Work order — Every line holding the string "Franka" should be copied out of the listing.
======== Recorded information
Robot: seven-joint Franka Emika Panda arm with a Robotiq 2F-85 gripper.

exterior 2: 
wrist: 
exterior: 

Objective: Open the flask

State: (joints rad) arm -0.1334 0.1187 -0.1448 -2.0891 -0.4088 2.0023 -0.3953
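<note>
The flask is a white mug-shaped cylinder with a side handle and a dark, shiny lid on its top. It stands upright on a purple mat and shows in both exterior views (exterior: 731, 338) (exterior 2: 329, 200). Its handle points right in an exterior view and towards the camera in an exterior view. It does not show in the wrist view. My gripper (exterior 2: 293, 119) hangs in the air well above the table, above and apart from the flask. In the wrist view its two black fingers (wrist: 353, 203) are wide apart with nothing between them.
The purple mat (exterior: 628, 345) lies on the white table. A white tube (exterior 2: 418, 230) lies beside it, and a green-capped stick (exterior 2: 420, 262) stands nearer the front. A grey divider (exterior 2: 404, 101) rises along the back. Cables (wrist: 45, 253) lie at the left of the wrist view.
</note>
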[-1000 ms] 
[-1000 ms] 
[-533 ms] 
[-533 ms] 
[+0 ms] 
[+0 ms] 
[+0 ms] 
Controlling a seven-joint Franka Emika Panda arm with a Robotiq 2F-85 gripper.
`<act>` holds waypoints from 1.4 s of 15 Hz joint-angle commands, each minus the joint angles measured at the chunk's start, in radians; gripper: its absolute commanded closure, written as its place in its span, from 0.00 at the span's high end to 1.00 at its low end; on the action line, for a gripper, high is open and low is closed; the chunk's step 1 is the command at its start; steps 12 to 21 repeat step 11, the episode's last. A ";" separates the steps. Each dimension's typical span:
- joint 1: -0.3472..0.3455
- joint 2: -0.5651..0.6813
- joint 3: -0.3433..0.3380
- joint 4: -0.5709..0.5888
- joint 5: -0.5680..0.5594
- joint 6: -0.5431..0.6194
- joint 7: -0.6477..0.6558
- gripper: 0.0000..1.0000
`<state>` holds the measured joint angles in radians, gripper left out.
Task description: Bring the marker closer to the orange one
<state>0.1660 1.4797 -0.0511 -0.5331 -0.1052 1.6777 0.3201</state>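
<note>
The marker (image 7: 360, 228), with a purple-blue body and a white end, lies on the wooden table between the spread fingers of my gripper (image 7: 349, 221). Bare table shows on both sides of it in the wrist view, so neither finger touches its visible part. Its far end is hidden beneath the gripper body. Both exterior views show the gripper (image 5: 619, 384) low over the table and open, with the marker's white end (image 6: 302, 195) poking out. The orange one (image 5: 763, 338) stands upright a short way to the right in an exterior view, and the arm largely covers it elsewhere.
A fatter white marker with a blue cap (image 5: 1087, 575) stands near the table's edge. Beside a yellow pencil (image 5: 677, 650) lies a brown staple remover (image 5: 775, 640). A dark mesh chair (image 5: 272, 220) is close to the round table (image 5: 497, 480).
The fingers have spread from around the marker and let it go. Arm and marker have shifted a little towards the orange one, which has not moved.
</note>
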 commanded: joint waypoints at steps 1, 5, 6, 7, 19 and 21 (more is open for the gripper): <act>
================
Expected answer —
Robot: seven-joint Franka Emika Panda arm with a Robotiq 2F-85 gripper.
Controlling a seven-joint Franka Emika Panda arm with a Robotiq 2F-85 gripper.

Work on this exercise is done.